A day before Cebulski’s plane landed in New York, a branding manager at Image Comics named David Brothers tweeted a request: that someone should ask Cebulski why he had written “a bunch of ‘Japanese-y’ books” for Marvel in the early 2000s under the name Akira Yoshida.

Cebulski, a white American man, had repeatedly denied the rumor that he’d ever published using a Japanese pseudonym. But the social-media interest in the issue as he began his new job forced him to come clean. “I stopped writing under the pseudonym Akira Yoshida after about a year,” Cebulski told Rich Johnston of Bleeding Cool, the comics site that broke the story on November 28. “It wasn’t transparent, but it taught me a lot about writing, communication, and pressure.

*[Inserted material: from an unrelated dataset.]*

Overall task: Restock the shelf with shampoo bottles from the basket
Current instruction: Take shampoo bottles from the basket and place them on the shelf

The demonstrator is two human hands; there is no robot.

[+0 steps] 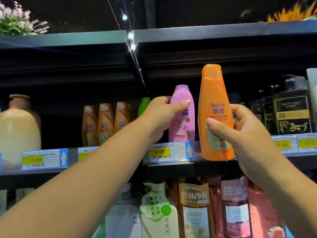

I was young and naïve and had a lot to learn back then. But this is all old news that has been dealt with, and now as Marvel’s new Editor-in-Chief, I’m turning a new page and am excited to start sharing all my Marvel experiences with up and coming talent around the globe.” (Cebulski later shared a longer statement with The Atlantic addressing the pseudonym; his comments are included below.*)
Cebulski, who has lived in Japan and is fluent in the language, was hired as an associate editor by Marvel in 2002, partly due to his background working with Japanese artists. (The initial press release jokingly referred to him as “C.B-san.”) He had written for the company before, including a stint on the short-lived “Marvel Mangaverse,” which filtered properties like Spider-Man and the X-Men through the lens of classic manga. Soon he was helping to oversee critical darlings like Runaways, now adapted into a new Hulu series. As Bleeding Cool explained, Cebulski’s position as an editor meant he wasn’t allowed to script comics for Marvel without special permission (and if granted permission, he couldn’t be paid extra for his work); yet he began pitching other companies under the Yoshida name in 2003. His work on the Dark Horse books Conan and Hellboy impressed another Marvel editor who, unaware of Yoshida’s real identity, asked Cebulski to pitch as well.

Throughout 2004 and 2005, Cebulski wrote several series for Marvel as Yoshida, including Thor: Son of Asgard and X-Men: Age of Apocalypse. Ninjas were a recurring theme in his work, as antagonists in Wolverine: Soultaker and Kitty Pryde: Shadow & Flame, and as main characters in Elektra: The Hand.
The comics industry has a long history of people adopting pen names. Editors and writers have used them to disguise small staff sizes, or to quietly freelance for the competition. When Stan Lieber and Jacob Kurtzberg published their groundbreaking comics as “Stan Lee” and “Jack Kirby” in 1958, they did so at a time when many American Jews were changing their names to assimilate into mainstream society. Pressures to conform to a white, Anglicized identity can often fall on people with so-called “ethnic” names. In one pertinent example, Chloe Wang—the star of Marvel Television’s Agents of SHIELD—has said she goes by Chloe Bennet in order to get roles.
Marvel executives told Bleeding Cool that Yoshida had stood out for his apparent ability to write “well for an American audience—something [the company] had struggled with in the past when seeking authentic voices.” Yoshida’s pastiche likely vindicated much of Marvel’s previous stereotyping around Asia, which has often been extensive.